I also gave up on managing investments of my friends and family. It is such a thankless task. It is like going into business with them, and I would not recommend doing that with friends and family either.
True on having infrastructure and a team behind the advisor to manage portfolios. That should make their jobs much easier than an independent, fee-only advisor.
That said, they still need to be compensated for the service they provide and the work they do for their clients.
I remember during a PT consulting gig, working with a woman at a fintech company and she had been holding 60% of her portfolio in cash since 2011 until 2015. She just didn’t know what to do and if she had just hired a financial advisor or let her own product manage her money, she would have been up 50% more after fees.
So what’s the saying? Pennywise, pound foolish. If you need help in figuring out how to invest, please find some help. Over the long-term, investing in risk assets pays off.
Sorry to hear about your burden from your relative. That’s not an easy situation to navigate continuously.
I manage all of my mother’s finances. It’s really a thankless job. I have to do everything from pay her credit card bills, move money around to manage her cash flow, pay random invoices, check her emails every day, deal with contractors, lawyers, creditors etc. It actually rather sucks and I don’t enjoy it because I have so many other things to do for my own family. But her situation got so bad I had to interfere and take over. At least I feel I have some control to save her from herself. But taking care of someone is a personal sacrifice that isn’t met with the same amount of appreciation for the effort and time it takes. I just try to remind myself I’m helping her do something she is unable to do herself.
That’s great that you help your mom. Protecting her from spending too much in retirement and taking on too much debt is important. Also, there is a lot of leakage and erroneous or fraudulent expenses that tend to happen. Having you or someone regularly go through it is a good thing.
I hope she appreciates your effort!
“But from her perspective, I had still lost her money. And since she wasn’t a fan of the current administration, the situation felt even more frustrating to her.”

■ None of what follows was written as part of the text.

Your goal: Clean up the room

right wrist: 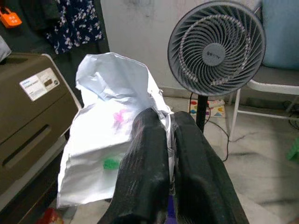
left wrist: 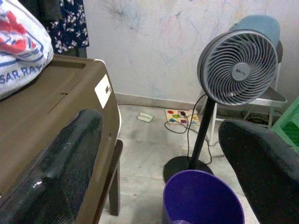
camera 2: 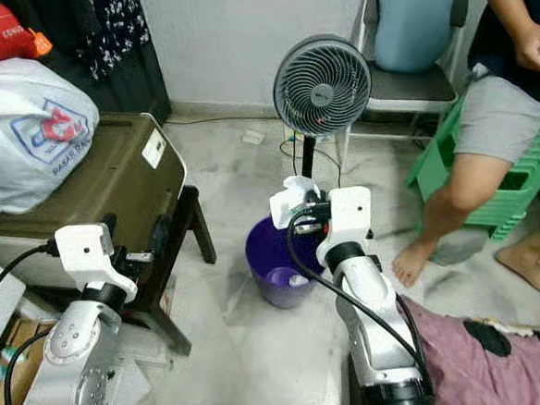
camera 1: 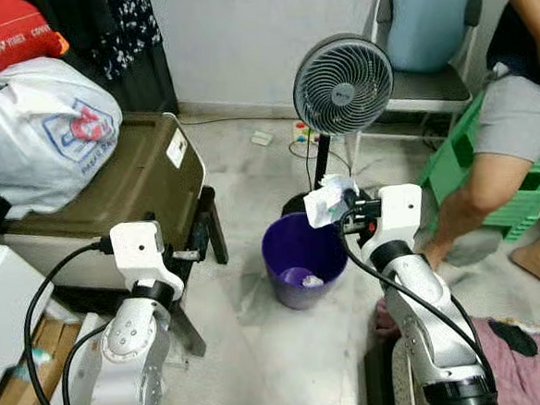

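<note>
My right gripper (camera 1: 341, 202) is shut on a crumpled white wrapper (camera 1: 327, 198) with pink and green marks (right wrist: 107, 154), held just above the far rim of a purple bin (camera 1: 303, 256). The bin stands on the floor at the foot of the fan and holds a small pale piece of litter (camera 1: 311, 280). The two black fingers (right wrist: 149, 177) pinch the wrapper's edge. My left gripper (left wrist: 159, 172) is open, raised beside a brown box (camera 1: 129, 180) and pointing toward the bin (left wrist: 201, 198).
A grey standing fan (camera 1: 342, 84) rises behind the bin, its cable trailing to a power strip (camera 1: 304, 132). A white bag (camera 1: 38, 126) lies on the brown box. A person (camera 1: 515, 120) sits on a green stool (camera 1: 471, 165) at right. A pink cloth (camera 1: 531, 360) lies near my right arm.
</note>
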You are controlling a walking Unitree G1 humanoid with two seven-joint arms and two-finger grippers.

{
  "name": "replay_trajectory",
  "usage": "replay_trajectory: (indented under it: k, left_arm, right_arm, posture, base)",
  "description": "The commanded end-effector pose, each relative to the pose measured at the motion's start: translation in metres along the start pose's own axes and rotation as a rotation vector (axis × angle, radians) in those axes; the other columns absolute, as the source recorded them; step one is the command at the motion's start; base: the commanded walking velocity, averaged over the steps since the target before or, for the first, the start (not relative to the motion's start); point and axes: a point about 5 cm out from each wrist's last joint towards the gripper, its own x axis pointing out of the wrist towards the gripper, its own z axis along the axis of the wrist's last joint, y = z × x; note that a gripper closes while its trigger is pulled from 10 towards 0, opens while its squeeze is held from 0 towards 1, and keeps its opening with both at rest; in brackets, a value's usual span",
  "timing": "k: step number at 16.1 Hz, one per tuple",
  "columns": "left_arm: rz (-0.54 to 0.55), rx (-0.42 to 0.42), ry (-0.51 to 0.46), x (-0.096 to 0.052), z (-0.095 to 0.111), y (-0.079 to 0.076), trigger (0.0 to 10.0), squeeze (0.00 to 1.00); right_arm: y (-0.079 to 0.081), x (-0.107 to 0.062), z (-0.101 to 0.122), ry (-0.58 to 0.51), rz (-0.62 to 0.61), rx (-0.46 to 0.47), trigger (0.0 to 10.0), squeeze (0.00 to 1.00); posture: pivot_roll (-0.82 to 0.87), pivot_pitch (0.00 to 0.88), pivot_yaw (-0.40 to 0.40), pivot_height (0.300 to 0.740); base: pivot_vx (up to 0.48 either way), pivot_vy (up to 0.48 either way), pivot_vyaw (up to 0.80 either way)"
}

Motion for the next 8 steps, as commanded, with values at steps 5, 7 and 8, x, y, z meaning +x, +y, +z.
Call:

And that my friend is the issue. Facts not feelings.
Good day for your Nike stock. Congratulations
Wow! I hadn’t noticed until your comment. The company has been such a dog that I locked it up and forgot about it.

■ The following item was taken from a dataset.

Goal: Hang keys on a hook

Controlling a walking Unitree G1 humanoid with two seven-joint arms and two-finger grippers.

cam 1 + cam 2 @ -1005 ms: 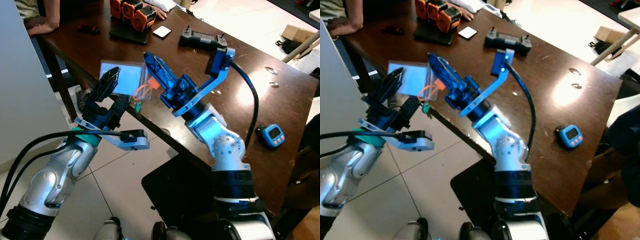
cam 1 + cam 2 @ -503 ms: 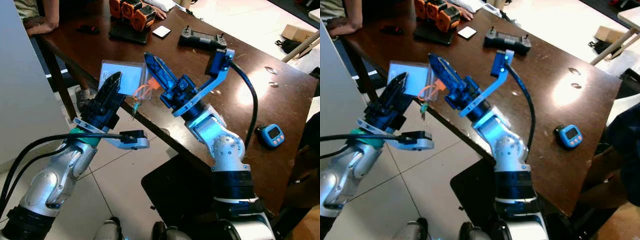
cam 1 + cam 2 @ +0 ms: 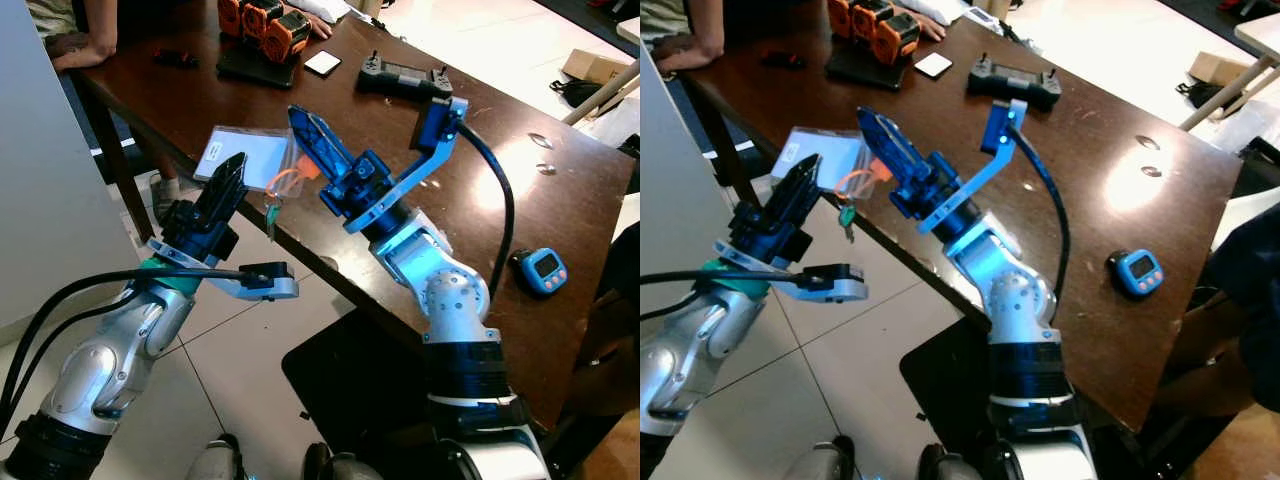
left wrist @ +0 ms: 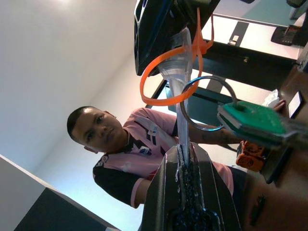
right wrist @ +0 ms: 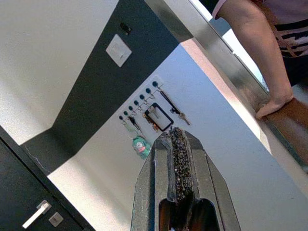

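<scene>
Place: workshop-like room or lab
Table: dark wooden table (image 3: 560,190) with orange battery packs (image 3: 265,25), a black remote controller (image 3: 400,76), a blue timer (image 3: 541,270)
Far wall: hook rack (image 5: 142,103)
Floor: pale tiles

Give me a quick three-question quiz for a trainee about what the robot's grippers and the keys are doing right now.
1. True or false: the right gripper is shut with nothing between its fingers.
2. The key on the metal ring is: A green, B red, C black.
3. Which gripper holds the key bundle by its clear sleeve?

Key: 1 true. 2 A. 3 the left gripper, at the table edge.
</scene>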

Gonna buy the kids some Ululani’s shaved ice with a scoop of banana macadamia nut ice cream ($3 extra) to celebrate today then!
It’s natural and laudable to want to help, but you’ve highlighted the reasons why it can be a thankless effort. I think it’s reasonable in a situation where an elder no longer has the acumen or tech-savvy to continue DIY. Although that can also be abused. There’s no easy answer, short of paying more or less fees. I’ve been content with the Wealth Management division of a local bank. Fees are reasonable and they answer the phone. Not choosing to manage one’s money is also a choice.
No easy answer indeed. But it’s good to walk in the shoes of a financial advisor for a year to better appreciate what they do. If you have a dozen clients or more, that stress can be quite overwhelming during a downturn.
It takes a lot of emotional energy for me NOT to want to sell everything and just earn risk-free passive income at 4%+. So the more concerned conversations I have with friends, family, and others… the closer I get to just being 100% satisfied with what I have. Maybe not a bad thing before one dies.